YouTube’dan yayın yapanTutunanlar’ın son konuğu Viyana’da yaşayan Türkçe öğretmeni, yazar ve aktivist Niyazi Sanlı oldu. Sanlı, “Göçmenler birşeyleri başarmak zorunda zira konfor alanınızdan çıkıyorsunuz. Burada yeni diller öğrendim, kitaplar yazdım.” ifadelerini kullandı.

Avusturya’da yerel halkın kendisine nasıl sahip çıktığını anlatırken gözyaşlarını tutamayan Sanlı, “Akrabalarımız, komşularımız; aynı dine, aynı ırka mensup olduğumuz insanlar bizi kovdu, kustu ama bu insanlar bize sahip çıktı. Bir sabah ben işe giderken, komşum Victorya geldi. Evinin anahtarlarını bize teslim etti. Bu çok önemli bir şey. Türkiye’de bir günde herşey değişir. Önce seni asarlar sonra heykelini dikerler. ‘Biz bunun değerini bilemedik’ derler.” diye konuştu.

1992’de  Kırgızistan’a gittiğini anlatan Sanlı, savaşı bizzat yaşadığını ve bunun kendisinde travma yarattığını anlattı. Oradan döndükten sonra İstanbul’da bu travma nedeniyle yazmaya başladığını belirten Sanlı, “Bugüne kadar 30 eser yazmışımdır. 15 Temmuz’dan sonra buraya geldikten sonra burada da iki roman yazdım. 15 Temmuz’daki travma, savaştakinden daha ağır geldi bana.” dedi.

Gazeteci Ahmet Daştan’ın sorularını cevaplayan Niyazi Sanlı, toplumun bir kesiminin ‘şeytanlaştırıldığını’ kaydetti: “Arnold Tonby, ‘Büyük medeniyetleri kuranlar göçmenlerdir’ diyor.

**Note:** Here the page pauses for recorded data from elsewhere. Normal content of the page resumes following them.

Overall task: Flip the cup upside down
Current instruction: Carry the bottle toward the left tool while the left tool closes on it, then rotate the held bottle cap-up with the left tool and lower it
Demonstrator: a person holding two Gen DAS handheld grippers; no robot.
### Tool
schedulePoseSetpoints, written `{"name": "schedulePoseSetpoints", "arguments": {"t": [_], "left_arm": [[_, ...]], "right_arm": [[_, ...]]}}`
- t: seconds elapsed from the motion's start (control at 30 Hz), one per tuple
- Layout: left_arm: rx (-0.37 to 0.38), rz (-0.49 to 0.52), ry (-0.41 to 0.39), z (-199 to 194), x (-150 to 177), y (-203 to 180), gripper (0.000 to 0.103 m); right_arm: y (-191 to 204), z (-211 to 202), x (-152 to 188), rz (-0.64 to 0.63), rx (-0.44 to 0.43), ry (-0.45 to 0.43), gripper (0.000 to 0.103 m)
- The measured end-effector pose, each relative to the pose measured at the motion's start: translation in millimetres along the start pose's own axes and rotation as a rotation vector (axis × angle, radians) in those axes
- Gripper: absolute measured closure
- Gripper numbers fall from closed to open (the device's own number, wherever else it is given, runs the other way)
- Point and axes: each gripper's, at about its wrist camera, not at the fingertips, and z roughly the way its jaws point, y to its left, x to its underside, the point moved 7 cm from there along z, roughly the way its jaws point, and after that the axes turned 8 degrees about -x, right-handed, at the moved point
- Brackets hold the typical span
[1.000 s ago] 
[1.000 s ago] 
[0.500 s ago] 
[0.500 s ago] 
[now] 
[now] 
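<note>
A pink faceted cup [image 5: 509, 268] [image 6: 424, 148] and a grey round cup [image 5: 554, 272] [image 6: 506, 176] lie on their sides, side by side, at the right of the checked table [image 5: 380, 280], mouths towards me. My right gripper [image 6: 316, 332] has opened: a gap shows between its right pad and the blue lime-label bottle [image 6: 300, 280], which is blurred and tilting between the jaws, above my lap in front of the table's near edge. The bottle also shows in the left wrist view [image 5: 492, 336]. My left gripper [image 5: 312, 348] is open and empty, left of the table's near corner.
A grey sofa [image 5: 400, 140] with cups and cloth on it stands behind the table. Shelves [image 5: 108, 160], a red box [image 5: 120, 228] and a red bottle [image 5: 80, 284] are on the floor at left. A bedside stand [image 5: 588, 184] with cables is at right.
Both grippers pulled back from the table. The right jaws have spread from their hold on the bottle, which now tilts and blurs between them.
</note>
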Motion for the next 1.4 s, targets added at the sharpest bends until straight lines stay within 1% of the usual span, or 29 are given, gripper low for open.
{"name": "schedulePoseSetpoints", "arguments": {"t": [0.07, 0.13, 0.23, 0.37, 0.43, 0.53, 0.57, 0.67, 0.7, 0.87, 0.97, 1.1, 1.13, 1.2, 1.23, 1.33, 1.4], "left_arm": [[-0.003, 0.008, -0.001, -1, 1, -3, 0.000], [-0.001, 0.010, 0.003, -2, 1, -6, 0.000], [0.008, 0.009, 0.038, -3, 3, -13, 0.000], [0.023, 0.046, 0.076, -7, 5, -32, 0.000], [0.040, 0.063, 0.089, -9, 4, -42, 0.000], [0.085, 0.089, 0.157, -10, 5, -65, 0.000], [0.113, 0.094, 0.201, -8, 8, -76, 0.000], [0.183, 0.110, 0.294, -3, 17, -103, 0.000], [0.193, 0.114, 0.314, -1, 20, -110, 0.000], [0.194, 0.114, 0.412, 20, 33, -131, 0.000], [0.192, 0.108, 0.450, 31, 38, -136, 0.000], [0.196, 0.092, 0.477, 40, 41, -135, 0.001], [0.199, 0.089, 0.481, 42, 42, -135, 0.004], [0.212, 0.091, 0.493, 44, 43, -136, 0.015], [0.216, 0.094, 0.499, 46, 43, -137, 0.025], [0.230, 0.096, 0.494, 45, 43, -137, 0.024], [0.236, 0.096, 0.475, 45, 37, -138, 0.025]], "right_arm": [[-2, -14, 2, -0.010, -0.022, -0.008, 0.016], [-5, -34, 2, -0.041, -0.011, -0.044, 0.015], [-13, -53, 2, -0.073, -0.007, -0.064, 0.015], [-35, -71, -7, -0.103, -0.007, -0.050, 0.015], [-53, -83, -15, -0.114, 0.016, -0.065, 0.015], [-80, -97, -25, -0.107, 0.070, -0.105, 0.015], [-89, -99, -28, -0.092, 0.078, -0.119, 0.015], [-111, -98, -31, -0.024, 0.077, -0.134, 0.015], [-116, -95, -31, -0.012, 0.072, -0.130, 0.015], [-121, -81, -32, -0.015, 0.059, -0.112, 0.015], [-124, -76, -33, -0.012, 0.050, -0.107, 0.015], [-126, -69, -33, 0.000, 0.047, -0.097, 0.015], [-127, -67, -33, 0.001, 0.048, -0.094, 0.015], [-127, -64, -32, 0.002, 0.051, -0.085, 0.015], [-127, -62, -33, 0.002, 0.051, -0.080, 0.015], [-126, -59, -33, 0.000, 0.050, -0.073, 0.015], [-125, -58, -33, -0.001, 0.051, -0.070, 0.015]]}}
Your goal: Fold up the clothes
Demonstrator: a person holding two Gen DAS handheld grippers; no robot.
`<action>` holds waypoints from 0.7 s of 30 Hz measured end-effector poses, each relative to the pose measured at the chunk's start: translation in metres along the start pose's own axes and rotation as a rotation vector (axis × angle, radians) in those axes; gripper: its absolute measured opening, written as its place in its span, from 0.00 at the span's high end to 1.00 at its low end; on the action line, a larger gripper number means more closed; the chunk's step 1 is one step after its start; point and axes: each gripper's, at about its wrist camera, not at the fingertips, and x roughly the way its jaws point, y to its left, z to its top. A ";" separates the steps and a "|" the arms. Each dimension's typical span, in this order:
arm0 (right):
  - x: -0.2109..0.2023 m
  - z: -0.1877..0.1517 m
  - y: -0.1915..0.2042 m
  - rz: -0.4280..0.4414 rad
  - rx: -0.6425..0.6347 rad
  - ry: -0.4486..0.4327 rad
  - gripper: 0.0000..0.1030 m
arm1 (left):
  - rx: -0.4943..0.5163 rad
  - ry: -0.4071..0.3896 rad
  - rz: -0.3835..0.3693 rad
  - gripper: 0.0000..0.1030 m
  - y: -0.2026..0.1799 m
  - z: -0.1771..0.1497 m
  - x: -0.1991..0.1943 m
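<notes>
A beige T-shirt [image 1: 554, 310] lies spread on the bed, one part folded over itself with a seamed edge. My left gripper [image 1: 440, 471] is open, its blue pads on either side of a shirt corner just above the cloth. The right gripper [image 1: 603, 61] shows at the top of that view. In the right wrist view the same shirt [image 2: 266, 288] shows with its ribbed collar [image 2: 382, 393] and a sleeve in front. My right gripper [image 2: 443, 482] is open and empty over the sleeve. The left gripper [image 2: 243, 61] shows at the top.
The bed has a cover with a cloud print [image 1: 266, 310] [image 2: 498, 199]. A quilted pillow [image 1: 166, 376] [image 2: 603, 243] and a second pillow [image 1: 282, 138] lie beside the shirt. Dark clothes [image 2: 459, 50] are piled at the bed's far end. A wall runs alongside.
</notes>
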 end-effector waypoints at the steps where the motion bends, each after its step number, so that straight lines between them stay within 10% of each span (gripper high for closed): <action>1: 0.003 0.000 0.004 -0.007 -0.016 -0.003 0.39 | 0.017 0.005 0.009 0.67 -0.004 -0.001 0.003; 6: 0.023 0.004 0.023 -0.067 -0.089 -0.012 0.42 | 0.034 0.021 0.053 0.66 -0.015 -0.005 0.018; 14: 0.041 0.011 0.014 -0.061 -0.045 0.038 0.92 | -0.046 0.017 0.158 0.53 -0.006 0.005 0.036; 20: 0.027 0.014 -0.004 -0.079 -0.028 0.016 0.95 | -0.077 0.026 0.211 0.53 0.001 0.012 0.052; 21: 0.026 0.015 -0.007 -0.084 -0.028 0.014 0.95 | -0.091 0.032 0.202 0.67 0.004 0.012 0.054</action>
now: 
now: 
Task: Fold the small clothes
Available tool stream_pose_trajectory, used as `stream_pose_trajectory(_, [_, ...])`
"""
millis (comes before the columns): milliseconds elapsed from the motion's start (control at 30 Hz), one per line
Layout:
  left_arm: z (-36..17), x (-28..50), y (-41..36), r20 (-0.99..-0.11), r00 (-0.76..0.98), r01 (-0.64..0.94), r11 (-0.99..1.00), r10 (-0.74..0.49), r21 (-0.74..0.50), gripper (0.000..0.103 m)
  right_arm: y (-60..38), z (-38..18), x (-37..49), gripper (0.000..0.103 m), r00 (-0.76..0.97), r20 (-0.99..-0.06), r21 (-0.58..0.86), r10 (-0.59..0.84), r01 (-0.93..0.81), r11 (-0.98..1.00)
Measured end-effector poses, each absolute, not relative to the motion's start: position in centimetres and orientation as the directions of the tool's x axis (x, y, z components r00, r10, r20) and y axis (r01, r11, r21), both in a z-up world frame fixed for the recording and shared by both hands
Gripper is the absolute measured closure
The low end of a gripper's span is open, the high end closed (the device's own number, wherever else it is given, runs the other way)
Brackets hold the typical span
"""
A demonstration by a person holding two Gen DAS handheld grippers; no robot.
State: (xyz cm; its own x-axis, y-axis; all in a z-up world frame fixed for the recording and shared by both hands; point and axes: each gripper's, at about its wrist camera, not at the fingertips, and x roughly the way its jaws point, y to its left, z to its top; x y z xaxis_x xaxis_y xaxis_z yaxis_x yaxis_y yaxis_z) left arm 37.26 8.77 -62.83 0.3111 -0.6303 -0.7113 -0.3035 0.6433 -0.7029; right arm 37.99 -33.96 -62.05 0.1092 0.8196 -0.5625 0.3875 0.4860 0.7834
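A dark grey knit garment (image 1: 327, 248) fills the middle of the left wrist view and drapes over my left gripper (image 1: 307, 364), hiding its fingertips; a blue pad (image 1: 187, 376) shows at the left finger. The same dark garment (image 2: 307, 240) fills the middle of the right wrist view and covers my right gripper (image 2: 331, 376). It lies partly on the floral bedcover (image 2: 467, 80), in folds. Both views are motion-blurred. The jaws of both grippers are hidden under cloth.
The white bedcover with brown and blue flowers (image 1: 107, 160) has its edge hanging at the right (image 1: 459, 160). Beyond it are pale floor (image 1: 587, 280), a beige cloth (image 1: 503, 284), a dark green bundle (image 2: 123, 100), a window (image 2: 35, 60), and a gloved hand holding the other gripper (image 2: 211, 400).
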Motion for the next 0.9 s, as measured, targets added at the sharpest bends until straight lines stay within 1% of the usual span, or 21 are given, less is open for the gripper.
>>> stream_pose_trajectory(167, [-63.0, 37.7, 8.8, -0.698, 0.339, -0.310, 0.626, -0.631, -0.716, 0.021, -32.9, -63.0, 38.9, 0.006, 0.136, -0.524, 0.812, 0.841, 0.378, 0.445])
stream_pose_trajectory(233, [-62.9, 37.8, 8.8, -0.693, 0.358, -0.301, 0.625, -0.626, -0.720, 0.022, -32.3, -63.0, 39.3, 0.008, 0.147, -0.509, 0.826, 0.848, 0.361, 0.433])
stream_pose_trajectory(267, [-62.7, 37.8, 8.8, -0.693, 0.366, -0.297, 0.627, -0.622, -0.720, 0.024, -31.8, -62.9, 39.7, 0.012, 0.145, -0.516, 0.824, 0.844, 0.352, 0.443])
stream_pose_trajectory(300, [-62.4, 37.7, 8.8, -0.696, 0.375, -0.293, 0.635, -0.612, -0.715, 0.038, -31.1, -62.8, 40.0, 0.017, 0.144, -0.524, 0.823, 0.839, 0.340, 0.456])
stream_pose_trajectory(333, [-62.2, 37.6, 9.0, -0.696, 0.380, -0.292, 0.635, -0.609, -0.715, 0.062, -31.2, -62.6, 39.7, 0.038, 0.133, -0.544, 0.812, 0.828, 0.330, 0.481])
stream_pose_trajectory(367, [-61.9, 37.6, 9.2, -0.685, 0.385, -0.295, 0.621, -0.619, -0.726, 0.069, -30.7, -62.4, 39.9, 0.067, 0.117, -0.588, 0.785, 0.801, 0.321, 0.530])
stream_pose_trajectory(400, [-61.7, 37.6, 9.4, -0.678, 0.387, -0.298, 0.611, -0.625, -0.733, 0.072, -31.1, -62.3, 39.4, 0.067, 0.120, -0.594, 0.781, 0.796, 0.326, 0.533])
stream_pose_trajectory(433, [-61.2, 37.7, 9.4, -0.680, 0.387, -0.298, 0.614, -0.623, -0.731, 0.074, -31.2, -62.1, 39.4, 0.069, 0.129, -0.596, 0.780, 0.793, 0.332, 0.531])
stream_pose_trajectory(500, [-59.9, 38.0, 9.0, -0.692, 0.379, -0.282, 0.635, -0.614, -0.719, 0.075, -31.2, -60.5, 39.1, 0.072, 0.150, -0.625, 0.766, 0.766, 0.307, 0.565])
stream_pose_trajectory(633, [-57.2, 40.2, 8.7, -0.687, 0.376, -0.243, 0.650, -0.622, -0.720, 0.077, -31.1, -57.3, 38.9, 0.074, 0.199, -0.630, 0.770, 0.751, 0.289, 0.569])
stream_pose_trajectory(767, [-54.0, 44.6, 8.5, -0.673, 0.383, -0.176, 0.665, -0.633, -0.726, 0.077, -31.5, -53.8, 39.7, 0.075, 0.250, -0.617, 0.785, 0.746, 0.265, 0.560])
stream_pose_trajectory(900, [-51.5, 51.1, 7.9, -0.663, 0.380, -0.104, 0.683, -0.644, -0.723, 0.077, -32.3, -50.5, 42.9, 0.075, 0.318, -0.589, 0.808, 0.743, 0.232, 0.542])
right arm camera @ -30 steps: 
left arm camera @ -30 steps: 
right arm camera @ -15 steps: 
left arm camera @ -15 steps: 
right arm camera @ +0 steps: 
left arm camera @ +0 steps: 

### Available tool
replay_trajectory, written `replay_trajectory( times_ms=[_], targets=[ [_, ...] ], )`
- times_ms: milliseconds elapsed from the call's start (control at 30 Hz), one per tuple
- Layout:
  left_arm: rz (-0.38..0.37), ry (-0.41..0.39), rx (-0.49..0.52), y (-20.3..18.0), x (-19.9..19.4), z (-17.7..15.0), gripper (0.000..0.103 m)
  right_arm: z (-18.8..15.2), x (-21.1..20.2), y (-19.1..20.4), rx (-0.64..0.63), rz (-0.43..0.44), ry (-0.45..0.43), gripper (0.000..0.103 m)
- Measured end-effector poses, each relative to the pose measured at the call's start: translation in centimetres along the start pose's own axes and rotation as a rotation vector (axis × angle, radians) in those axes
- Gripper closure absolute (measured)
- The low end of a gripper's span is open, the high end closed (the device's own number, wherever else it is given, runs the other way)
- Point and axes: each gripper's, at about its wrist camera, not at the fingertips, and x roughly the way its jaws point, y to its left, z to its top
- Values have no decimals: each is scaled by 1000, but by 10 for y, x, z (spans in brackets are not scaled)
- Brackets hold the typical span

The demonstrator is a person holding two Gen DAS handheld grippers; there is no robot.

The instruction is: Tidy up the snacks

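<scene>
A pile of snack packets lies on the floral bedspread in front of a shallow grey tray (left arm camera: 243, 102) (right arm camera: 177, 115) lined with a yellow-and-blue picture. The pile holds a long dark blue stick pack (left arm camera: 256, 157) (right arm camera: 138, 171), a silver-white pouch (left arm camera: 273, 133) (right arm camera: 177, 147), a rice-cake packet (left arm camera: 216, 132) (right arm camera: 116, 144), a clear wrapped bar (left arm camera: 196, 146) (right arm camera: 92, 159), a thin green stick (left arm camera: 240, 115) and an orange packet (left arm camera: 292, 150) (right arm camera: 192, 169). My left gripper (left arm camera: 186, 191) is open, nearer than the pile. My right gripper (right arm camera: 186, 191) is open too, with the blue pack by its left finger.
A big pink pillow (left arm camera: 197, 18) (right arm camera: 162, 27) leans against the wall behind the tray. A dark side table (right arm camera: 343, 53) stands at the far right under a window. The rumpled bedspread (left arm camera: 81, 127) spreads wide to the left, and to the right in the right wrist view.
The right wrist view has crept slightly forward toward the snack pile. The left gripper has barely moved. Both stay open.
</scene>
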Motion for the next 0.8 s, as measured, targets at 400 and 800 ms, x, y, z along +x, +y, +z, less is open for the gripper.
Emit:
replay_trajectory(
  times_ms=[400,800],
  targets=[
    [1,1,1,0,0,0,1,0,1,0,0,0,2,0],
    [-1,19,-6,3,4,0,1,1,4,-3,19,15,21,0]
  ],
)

Peygamberler de aslında göçmenlerdir. Göçmenler birşeyleri başarmak zorundadır. Konfor alanından çıkıyorsunuz bu da gelişmenizi tetikler. O yüzden benim düşünce dünyamda ciddi değişikler oldu. Ben buraya geldiysem bunun bir sebebi vardır. Allah hadiselerin diliyle konuşur.”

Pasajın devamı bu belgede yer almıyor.